**What to do:** Here is a listing; restate all of it exactly.

**Data section:**
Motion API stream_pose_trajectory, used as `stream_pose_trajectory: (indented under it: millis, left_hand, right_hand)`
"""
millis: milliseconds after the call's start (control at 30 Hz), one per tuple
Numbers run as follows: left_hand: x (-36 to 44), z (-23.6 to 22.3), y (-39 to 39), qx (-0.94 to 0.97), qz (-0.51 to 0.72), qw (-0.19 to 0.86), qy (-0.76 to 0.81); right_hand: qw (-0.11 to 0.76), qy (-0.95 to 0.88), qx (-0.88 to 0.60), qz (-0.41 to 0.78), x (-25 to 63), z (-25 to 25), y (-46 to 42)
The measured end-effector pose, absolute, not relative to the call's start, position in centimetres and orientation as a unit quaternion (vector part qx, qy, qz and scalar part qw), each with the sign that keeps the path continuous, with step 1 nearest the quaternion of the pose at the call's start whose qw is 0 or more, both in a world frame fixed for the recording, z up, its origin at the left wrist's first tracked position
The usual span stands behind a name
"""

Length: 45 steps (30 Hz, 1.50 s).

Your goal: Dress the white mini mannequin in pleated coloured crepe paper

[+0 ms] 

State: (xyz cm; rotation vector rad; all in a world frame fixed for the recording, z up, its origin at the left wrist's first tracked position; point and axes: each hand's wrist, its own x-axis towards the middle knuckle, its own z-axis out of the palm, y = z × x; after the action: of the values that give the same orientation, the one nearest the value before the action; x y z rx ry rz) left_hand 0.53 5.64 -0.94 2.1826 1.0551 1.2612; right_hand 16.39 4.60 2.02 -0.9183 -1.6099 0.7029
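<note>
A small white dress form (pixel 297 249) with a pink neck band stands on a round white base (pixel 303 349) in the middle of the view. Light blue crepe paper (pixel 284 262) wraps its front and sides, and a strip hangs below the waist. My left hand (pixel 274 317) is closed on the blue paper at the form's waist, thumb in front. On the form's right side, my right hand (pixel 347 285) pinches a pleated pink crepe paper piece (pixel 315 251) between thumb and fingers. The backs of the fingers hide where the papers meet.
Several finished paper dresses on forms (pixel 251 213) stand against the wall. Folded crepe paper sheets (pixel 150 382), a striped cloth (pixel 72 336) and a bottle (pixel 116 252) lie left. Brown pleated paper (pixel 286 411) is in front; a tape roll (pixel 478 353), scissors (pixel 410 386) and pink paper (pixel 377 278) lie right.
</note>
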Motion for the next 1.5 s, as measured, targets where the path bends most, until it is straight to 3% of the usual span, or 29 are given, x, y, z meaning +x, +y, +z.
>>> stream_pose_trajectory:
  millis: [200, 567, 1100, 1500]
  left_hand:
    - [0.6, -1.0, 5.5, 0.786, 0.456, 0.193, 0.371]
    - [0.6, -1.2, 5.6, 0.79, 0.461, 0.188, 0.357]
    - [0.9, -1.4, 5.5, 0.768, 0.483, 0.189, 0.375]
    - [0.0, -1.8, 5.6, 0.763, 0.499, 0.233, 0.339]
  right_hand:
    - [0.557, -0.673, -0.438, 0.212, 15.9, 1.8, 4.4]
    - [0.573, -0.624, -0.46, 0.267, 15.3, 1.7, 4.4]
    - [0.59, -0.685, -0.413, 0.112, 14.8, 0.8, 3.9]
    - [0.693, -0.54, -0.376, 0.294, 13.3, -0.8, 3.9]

**Response:**
Motion API stream_pose_trajectory, used as `stream_pose_trajectory: (indented under it: millis, left_hand, right_hand)`
"""
millis: milliseconds after the call's start (control at 30 Hz), one per tuple
Numbers run as follows: left_hand: x (-36 to 44), z (-23.6 to 22.3), y (-39 to 39), qx (-0.94 to 0.97), qz (-0.51 to 0.72), qw (-0.19 to 0.86), qy (-0.76 to 0.81); right_hand: qw (-0.11 to 0.76), qy (-0.95 to 0.88), qx (-0.88 to 0.60), qz (-0.41 to 0.78), x (-25 to 63), z (-25 to 25), y (-46 to 42)
The measured end-effector pose, absolute, not relative to the call's start, position in centimetres and orientation as a unit quaternion (vector part qx, qy, qz and scalar part qw), each with the sign that keeps the path continuous, with step 1 nearest the quaternion of the pose at the call's start whose qw is 0 or more, both in a world frame fixed for the recording, z up, its origin at the left wrist's first tracked position
The usual span stands behind a name
"""

Length: 45 steps (30 Hz, 1.50 s).

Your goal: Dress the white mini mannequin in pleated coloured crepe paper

[+0 ms] 

State: (xyz cm; rotation vector rad; all in a world frame fixed for the recording, z up, its origin at the left wrist's first tracked position; point and axes: each hand's wrist, its own x-axis towards the middle knuckle, its own z-axis out of the palm, y = z × x; after the action: of the values that give the same orientation, the one nearest the value before the action; x y z rx ry rz) left_hand 0.53 5.64 -0.94 2.1826 1.0551 1.2612; right_hand 16.39 4.60 2.02 -0.9183 -1.6099 0.7029
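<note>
A small white dress form (pixel 297 249) with a pink neck band stands on a round white base (pixel 303 349) in the middle of the view. Light blue crepe paper (pixel 284 262) wraps its front and sides, and a strip hangs below the waist. My left hand (pixel 274 317) is closed on the blue paper at the form's waist, thumb in front. On the form's right side, my right hand (pixel 347 285) pinches a pleated pink crepe paper piece (pixel 315 251) between thumb and fingers. The backs of the fingers hide where the papers meet.
Several finished paper dresses on forms (pixel 251 213) stand against the wall. Folded crepe paper sheets (pixel 150 382), a striped cloth (pixel 72 336) and a bottle (pixel 116 252) lie left. Brown pleated paper (pixel 286 411) is in front; a tape roll (pixel 478 353), scissors (pixel 410 386) and pink paper (pixel 377 278) lie right.
</note>
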Motion for the next 1.5 s, as measured, targets where the path bends most, until it is straight to 3% of the usual span, or 29 are given, x, y, z meaning +x, +y, +z.
>>> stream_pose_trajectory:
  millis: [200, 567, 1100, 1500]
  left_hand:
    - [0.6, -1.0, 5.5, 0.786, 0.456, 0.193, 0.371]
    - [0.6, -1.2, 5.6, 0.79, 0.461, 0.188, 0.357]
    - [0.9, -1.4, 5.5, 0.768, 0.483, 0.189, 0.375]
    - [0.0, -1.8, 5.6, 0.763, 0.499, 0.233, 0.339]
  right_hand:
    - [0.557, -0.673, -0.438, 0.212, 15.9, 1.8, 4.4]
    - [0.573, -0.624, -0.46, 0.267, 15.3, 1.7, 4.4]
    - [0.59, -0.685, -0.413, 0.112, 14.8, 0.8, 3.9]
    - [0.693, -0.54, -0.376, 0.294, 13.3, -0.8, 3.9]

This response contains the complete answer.